* _Source material_:
++++++

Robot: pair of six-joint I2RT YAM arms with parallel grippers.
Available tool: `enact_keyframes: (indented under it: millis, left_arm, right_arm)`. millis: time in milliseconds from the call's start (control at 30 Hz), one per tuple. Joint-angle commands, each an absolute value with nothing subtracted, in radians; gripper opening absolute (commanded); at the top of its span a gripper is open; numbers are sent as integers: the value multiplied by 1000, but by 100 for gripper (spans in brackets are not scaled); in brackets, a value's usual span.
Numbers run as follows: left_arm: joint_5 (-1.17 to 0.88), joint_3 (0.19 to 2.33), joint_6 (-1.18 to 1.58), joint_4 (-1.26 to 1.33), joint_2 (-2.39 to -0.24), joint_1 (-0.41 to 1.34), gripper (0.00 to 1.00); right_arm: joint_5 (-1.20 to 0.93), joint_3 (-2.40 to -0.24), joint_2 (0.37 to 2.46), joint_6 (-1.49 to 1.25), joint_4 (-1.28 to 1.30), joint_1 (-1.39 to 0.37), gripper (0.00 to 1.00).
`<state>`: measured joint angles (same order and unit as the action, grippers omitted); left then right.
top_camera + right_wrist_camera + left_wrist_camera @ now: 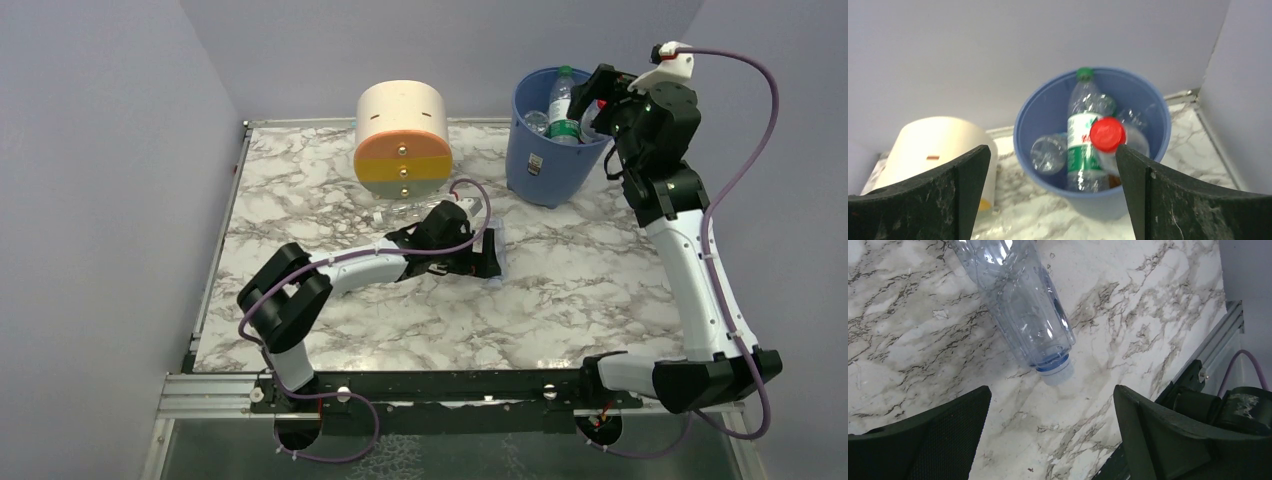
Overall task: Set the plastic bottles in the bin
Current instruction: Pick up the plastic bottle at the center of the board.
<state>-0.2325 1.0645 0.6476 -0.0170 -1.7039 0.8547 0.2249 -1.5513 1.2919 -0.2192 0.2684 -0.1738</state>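
A clear plastic bottle (1020,300) with a white cap lies on the marble table, cap toward my left gripper (1050,440). That gripper is open and empty, with the cap just beyond the fingertips. In the top view the left gripper (487,250) hovers over this bottle (499,265) at mid-table. The blue bin (550,150) stands at the back right with several bottles inside. My right gripper (588,103) is open above its rim. The right wrist view looks down between the open fingers into the bin (1038,117), which holds a green-labelled bottle (1082,145), a red-capped bottle (1107,134) and a clear bottle (1047,154).
The cream-and-orange round drawer unit (403,138) stands at the back centre, left of the bin. Something small and clear (385,212) lies just in front of it. Lilac walls close in the table on the left, back and right. A metal rail (215,270) edges the left side.
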Motion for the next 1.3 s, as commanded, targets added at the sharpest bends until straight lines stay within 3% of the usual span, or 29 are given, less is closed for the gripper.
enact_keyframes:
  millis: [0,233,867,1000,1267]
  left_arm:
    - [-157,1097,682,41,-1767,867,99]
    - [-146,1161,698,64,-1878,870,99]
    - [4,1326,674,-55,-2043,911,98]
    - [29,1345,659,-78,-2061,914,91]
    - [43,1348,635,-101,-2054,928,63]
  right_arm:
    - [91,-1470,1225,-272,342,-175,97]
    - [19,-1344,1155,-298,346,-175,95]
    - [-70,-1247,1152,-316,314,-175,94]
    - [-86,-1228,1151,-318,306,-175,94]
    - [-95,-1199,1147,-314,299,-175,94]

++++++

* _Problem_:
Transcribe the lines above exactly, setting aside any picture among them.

* _Expected answer_:
Robot: pair of six-joint I2RT YAM arms with parallel grippers.
Available tool: `enact_keyframes: (indented under it: millis, left_arm, right_arm)`. millis: time in milliseconds from the call's start (control at 30 Hz), one per tuple. Joint-angle commands, each an absolute value with nothing subtracted, in radians; gripper opening absolute (commanded); at the top of its span a gripper is open; numbers are sent as integers: the value multiplied by 1000, but by 100 for gripper (spans in brackets are not scaled); in brackets, a value's usual span.
Numbers run as follows: left_arm: joint_5 (-1.17 to 0.88), joint_3 (0.19 to 2.33), joint_6 (-1.18 to 1.58), joint_4 (-1.26 to 1.33), joint_2 (-2.39 to -0.24), joint_1 (-0.41 to 1.34), gripper (0.00 to 1.00); right_arm: joint_5 (-1.20 to 0.93), joint_3 (-2.40 to -0.24), joint_2 (0.37 to 2.46), joint_6 (-1.49 to 1.25), joint_4 (-1.28 to 1.30), joint_1 (-1.39 to 0.37), gripper (0.00 to 1.00).
`<state>`: measured joint angles (same order and unit as the action, grippers omitted); left then right.
top_camera + right_wrist_camera + left_wrist_camera @ now: 
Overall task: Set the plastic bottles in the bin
Current instruction: Pick up the plastic bottle at the center of the board.
<state>-0.2325 1.0645 0.6476 -0.0170 -1.7039 0.8547 0.2249 -1.5513 1.2919 -0.2192 0.2684 -0.1738</state>
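A clear plastic bottle (1020,300) with a white cap lies on the marble table, cap toward my left gripper (1050,440). That gripper is open and empty, with the cap just beyond the fingertips. In the top view the left gripper (487,250) hovers over this bottle (499,265) at mid-table. The blue bin (550,150) stands at the back right with several bottles inside. My right gripper (588,103) is open above its rim. The right wrist view looks down between the open fingers into the bin (1038,117), which holds a green-labelled bottle (1082,145), a red-capped bottle (1107,134) and a clear bottle (1047,154).
The cream-and-orange round drawer unit (403,138) stands at the back centre, left of the bin. Something small and clear (385,212) lies just in front of it. Lilac walls close in the table on the left, back and right. A metal rail (215,270) edges the left side.
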Motion for the next 1.3 s, as commanded, targets added at the sharpest bends until straight lines stay within 3% of the usual span, or 29 are given, less is closed for the gripper.
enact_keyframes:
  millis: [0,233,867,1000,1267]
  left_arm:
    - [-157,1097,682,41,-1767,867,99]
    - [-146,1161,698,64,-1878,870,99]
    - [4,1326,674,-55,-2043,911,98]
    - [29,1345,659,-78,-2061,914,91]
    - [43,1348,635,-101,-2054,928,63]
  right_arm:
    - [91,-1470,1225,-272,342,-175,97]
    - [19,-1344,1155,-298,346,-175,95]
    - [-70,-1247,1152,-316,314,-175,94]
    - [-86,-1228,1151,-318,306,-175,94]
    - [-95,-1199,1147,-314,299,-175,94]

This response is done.